Algorithm::KDimensionalTree
Raku package with implementations of the K-Dimensional Tree (K-D Tree) algorithm.
Remark: This package should not be confused with
"Algorithm::KdTree", [ITp1],
which provides Raku bindings to a C-implementation of the K-D Tree algorithm.
(A primary motivation for making this package, "Algorithm::KDimensionalTree", was to have a pure-Raku implementation.)
Remark: The versions "ver<0.1.0+>" with the API "api<1>" of this package are better utilized via the
package "Math::Nearest".
Compared to the simple scanning algorithm this implementation of the K-D Tree algorithm is often 2÷15 times faster
for randomly generated low dimensional data. (Say. less than 6D.)

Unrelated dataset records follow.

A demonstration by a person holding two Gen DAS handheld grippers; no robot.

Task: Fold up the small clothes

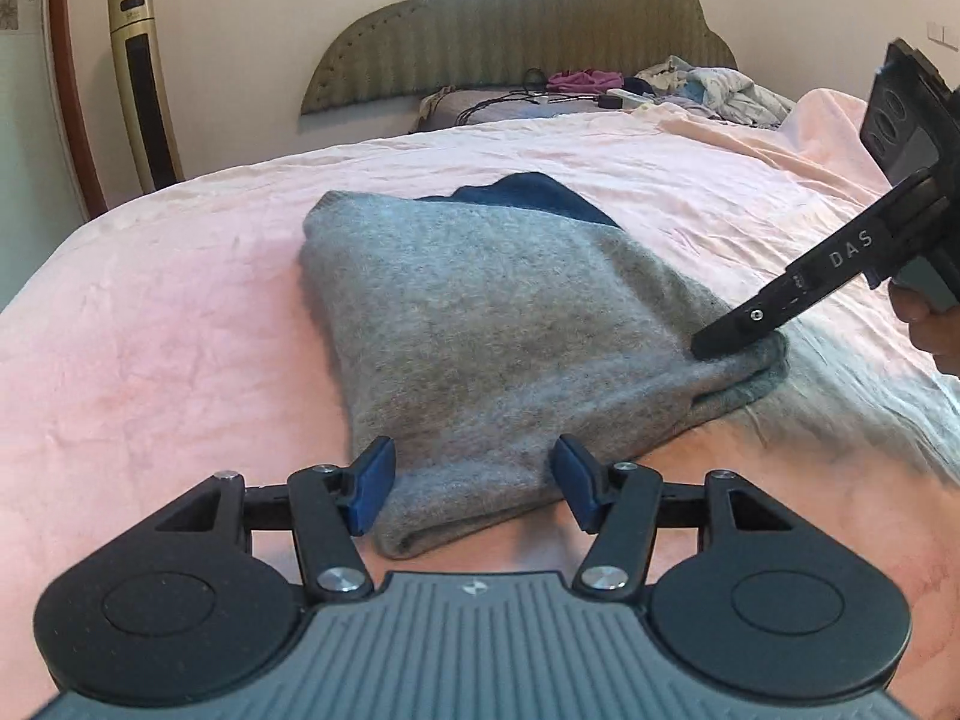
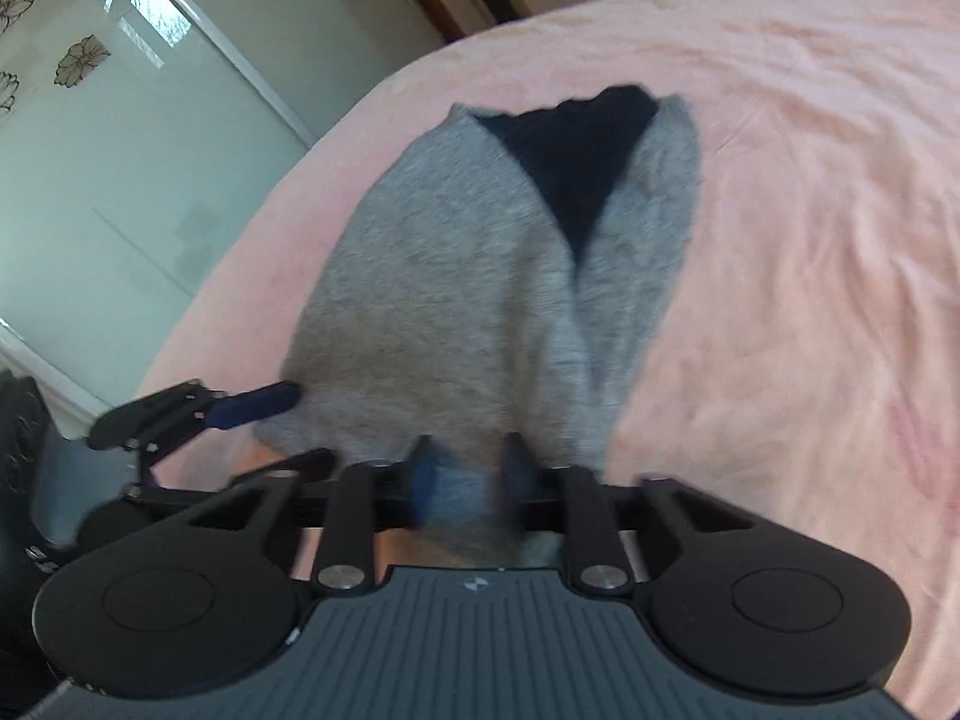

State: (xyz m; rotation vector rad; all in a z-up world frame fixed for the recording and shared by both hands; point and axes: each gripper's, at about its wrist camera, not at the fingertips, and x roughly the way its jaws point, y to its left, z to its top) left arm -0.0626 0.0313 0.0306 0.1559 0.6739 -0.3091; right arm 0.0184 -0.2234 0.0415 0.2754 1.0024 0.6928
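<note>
left gripper (image 1: 474, 483): black linkage arms, two round black discs, grey ribbed body with a small white mark at its far edge
left fingers (image 1: 375, 483): blue pads on black holders
left screws: silver, round, at the joints of the arms
right gripper (image 2: 468, 474): same build, black arms, grey ribbed body, blue pads, blurred
right gripper marking: white letters "DAS" on the black finger in the left wrist view
right hand (image 1: 927, 330): bare skin, only partly seen at the right edge
</note>
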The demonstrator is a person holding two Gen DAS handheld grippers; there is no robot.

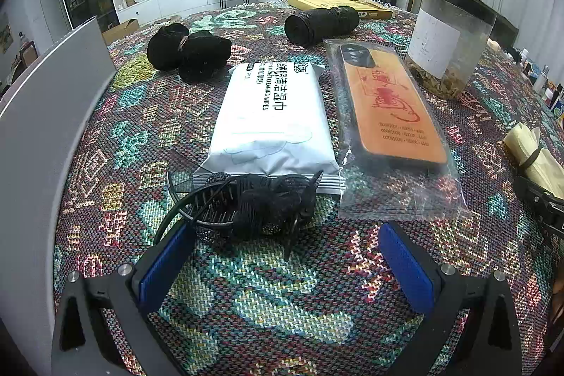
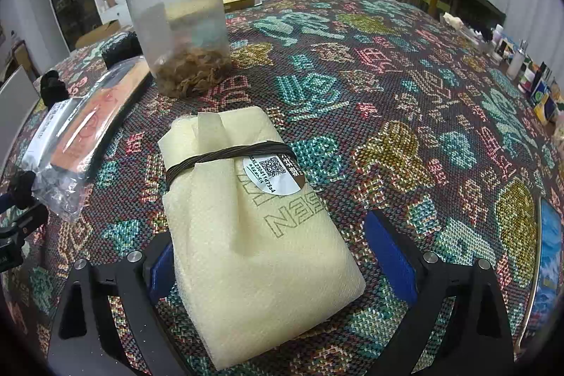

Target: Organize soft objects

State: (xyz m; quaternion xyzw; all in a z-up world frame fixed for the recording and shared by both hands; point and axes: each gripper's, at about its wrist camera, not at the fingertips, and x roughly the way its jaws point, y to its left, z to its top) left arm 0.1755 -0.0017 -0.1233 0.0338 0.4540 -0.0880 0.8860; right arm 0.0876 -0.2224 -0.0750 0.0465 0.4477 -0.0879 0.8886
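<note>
In the right wrist view a cream foam pouch (image 2: 253, 217), tied with a brown band and bearing a round QR sticker, lies on the patterned tablecloth (image 2: 387, 94). My right gripper (image 2: 276, 261) stands open around its near end; the right pad (image 2: 391, 256) is clear of it. In the left wrist view my left gripper (image 1: 285, 266) is open just above the cloth. A tangle of black hair clips and ties (image 1: 253, 207) lies right ahead, beside the left pad (image 1: 165, 263). Behind it are a white wipes pack (image 1: 271, 118), a black cloth bundle (image 1: 187, 51) and a black roll (image 1: 320, 22).
An orange item in a clear bag (image 1: 387, 108) lies right of the wipes. A clear jar with a black lid (image 2: 179, 30) stands behind it. A grey panel (image 1: 46, 129) rises at the left. A yellow box (image 1: 338, 4) sits far back. Small bottles (image 2: 528, 73) line the right edge.
</note>
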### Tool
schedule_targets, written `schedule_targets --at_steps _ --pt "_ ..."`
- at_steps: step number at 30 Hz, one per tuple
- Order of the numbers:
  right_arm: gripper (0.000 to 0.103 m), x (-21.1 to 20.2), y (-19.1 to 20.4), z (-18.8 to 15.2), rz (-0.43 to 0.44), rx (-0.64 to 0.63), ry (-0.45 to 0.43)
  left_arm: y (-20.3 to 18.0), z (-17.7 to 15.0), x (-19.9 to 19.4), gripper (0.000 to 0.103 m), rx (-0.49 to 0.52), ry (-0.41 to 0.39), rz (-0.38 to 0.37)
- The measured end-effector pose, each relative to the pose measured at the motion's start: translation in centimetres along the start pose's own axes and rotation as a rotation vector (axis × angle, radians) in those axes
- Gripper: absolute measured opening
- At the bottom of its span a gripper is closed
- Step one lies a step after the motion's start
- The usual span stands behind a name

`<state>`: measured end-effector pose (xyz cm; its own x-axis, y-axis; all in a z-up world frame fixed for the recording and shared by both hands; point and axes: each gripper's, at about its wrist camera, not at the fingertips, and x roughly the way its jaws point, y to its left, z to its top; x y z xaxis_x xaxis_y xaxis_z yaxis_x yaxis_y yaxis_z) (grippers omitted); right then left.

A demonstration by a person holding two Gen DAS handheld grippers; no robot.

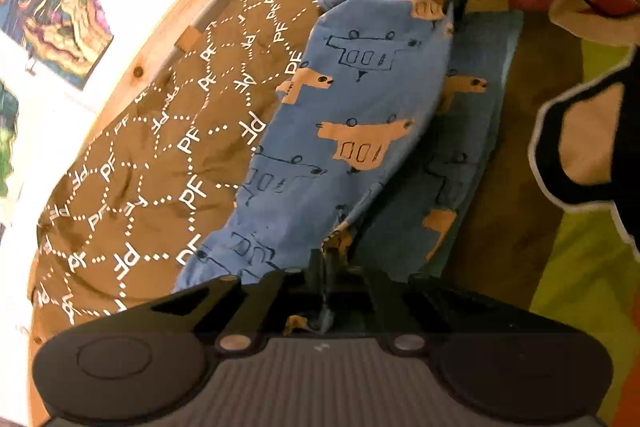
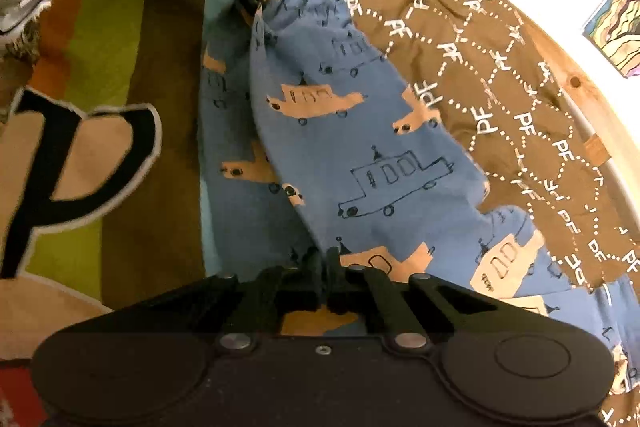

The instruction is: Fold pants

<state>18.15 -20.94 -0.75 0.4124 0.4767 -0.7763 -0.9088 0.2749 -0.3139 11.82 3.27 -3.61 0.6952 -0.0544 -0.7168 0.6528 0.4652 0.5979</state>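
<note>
Pants point(image 1: 360, 95) stretch, pinched between both claws.

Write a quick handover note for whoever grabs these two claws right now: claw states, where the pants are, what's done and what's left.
Left claw: shut on an edge of the blue cotton pants with tan and outlined vehicle prints.
Right claw: shut on another edge of the same pants, at the opposite end.
Pants: lifted along one edge between both claws, draping over the brown bedspread printed with white dotted lines and PF letters; a lower layer lies flat beside it.
Done: both edges gripped, fold apparently under way.
Left: probably lay the lifted layer over, release, finish the fold.
</note>
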Motion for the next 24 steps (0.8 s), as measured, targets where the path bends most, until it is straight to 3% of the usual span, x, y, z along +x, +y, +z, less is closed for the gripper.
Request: schedule_targets --at_steps 4,10,13,15,17,19,21,24 --pt "0.0 -1.7 1.2 0.3 0.031 -0.012 -0.024 0.3 -0.6 -0.3 0.0 0.056 0.016 0.003" --pt "0.0 -0.5 3.9 0.7 0.072 -0.045 -0.001 -1.0 -1.3 0.0 0.0 0.162 0.035 0.017" --pt "0.001 0.3 4.8 0.5 0.055 -0.075 0.02 -1.3 -1.6 0.3 0.0 0.154 0.05 0.002" --pt "0.002 0.6 4.9 0.4 0.046 -0.067 0.022 -1.1 -1.7 0.3 0.007 0.135 0.053 0.0" --pt "0.01 0.6 4.8 0.3 0.04 -0.055 0.018 -0.7 -1.9 -0.2 0.02 0.095 0.039 -0.001" --pt "0.024 0.4 4.7 0.2 0.042 -0.045 0.014 0.1 -2.1 -0.9 0.027 0.021 0.034 -0.015" --pt "0.043 0.0 4.4 0.0 0.037 -0.027 -0.003 1.3 -2.5 -1.6 0.027 -0.096 0.036 -0.018" --pt "0.055 -1.2 3.7 -0.4 0.0 0.016 -0.043 3.5 -3.3 -2.4 0.027 -0.315 0.045 -0.006"
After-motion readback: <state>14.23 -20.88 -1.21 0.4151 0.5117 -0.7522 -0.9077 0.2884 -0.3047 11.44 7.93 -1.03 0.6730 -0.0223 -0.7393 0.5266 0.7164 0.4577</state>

It can be 200+ times faster for "real life" data, like, Geo-locations of USA cities.
The implementation is tested for correctness against Mathematica's Nearest
.
(See the resource files.)
Features
- Finds both top-k Nearest Neighbors (NNs).
- See the method
k-nearest
.
- Finds NNs within a ball with a given radius.
- See the method
nearest-within-ball
.
- Can return indexes and distances for the found NNs.
- The result shape is controlled with the adverb
:values
.
- Works with arrays of numbers, arrays of arrays of numbers, and arrays of pairs.
- Utilizes distance functions from "Math::DistanceFunctions".
- Which can be specified by their string names, like, "bray-curtis" or "cosine-distance".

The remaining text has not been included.